WINNER OF THE 2018 PULITZER PRIZE IN POETRY
WINNER OF THE 2017 NATIONAL BOOK AWARD FOR POETRY
The collected works of one of contemporary poetry’s most original voices
Gathered together, the poems of Frank Bidart perform one of the most remarkable transmutations of the body into language in contemporary literature. His pages represent the human voice in all its extreme registers, whether it’s that of the child-murderer Herbert White, the obsessive anorexic Ellen West, the tormented genius Vaslav Nijinsky, or the poet’s own. And in that embodiment is a transgressive empathy, one that recognizes our wild appetites, the monsters, the misfits, the misunderstood among us and inside us. Few writers have so willingly ventured to the dark places of the human psyche and allowed themselves to be stripped bare on the page with such candor and vulnerability. Over the past half century, Bidart has done nothing less than invent a poetics commensurate with the chaos and appetites of our experience.

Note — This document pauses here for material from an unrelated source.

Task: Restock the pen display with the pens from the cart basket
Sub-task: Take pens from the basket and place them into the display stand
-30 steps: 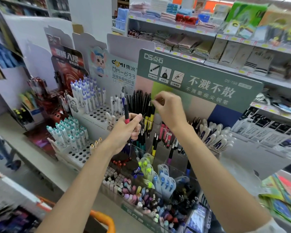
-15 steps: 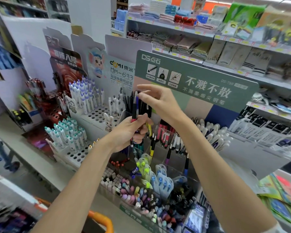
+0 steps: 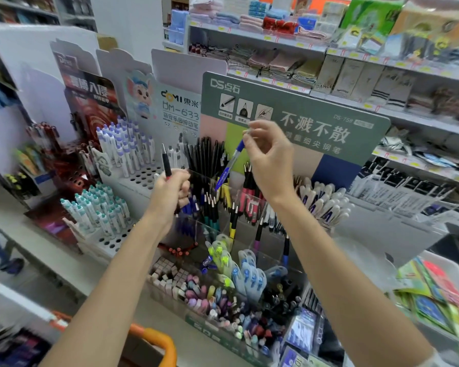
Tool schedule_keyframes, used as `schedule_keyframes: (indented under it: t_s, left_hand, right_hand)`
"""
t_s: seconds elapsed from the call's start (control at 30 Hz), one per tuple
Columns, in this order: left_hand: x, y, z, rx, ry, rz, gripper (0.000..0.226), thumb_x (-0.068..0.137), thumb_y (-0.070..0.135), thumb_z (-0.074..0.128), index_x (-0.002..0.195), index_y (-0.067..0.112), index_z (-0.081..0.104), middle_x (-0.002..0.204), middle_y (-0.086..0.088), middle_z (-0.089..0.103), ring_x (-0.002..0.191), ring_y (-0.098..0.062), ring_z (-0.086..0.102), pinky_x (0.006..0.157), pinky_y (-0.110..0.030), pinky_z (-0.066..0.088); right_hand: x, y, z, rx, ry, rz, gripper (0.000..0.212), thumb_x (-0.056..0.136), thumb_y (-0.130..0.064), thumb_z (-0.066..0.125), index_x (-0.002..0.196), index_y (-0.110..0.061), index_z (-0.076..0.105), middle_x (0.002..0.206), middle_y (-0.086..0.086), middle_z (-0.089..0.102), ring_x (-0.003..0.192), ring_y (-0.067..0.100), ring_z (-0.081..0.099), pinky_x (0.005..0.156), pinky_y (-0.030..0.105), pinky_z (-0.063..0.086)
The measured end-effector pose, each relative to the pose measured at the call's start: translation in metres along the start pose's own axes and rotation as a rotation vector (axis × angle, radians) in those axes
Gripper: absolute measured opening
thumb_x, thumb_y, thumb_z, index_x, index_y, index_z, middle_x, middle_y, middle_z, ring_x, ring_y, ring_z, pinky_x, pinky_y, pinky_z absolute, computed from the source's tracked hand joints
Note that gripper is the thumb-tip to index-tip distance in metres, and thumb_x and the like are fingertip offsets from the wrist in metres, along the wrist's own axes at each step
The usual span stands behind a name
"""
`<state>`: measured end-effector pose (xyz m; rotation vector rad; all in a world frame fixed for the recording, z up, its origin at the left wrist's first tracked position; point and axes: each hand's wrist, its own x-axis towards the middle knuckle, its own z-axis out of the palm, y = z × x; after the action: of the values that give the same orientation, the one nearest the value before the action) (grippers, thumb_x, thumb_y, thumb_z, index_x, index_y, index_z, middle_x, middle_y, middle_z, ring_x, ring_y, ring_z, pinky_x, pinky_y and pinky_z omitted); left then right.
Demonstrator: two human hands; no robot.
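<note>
I have a blue pen [image 3: 229, 165] pinched in the right hand [image 3: 270, 160], above the pen display [image 3: 297, 107]
The pen hangs slanted from my thumb and fingertips, which hold its upper end; its lower end points down-left over the clear compartments, near the black pens [image 3: 207, 152] standing there. My left hand [image 3: 171, 192] is curled round a bunch of pens [image 3: 166, 161], lower and to the left, apart from the right. An orange cart handle [image 3: 157, 337] shows below

We record a pale shelf [image 3: 64, 260] carrying, left to right, a red pen stand [image 3: 72, 178], white perforated pen stands [image 3: 143, 176], a clear compartmented pen display [image 3: 269, 258] and a grey cardboard stand [image 3: 382, 234]
</note>
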<state>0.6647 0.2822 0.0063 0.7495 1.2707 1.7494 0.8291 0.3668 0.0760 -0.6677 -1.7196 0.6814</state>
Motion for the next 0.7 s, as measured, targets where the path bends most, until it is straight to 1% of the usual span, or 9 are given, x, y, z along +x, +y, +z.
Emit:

Half-light encompasses all of Bidart’s previous books, and also includes a new collection, Thirst, in which the poet austerely surveys his life, laying it plain for us before venturing into something new and unknown. Here Bidart finds himself a “Creature coterminous with thirst,” still longing, still searching in himself, one of the “queers of the universe.”
Visionary and revelatory, intimate and unguarded, Bidart’s Half-light: Collected Poems 1965-2017 are a radical confrontation with human nature, a conflict eternally renewed and reframed, restless line by restless line.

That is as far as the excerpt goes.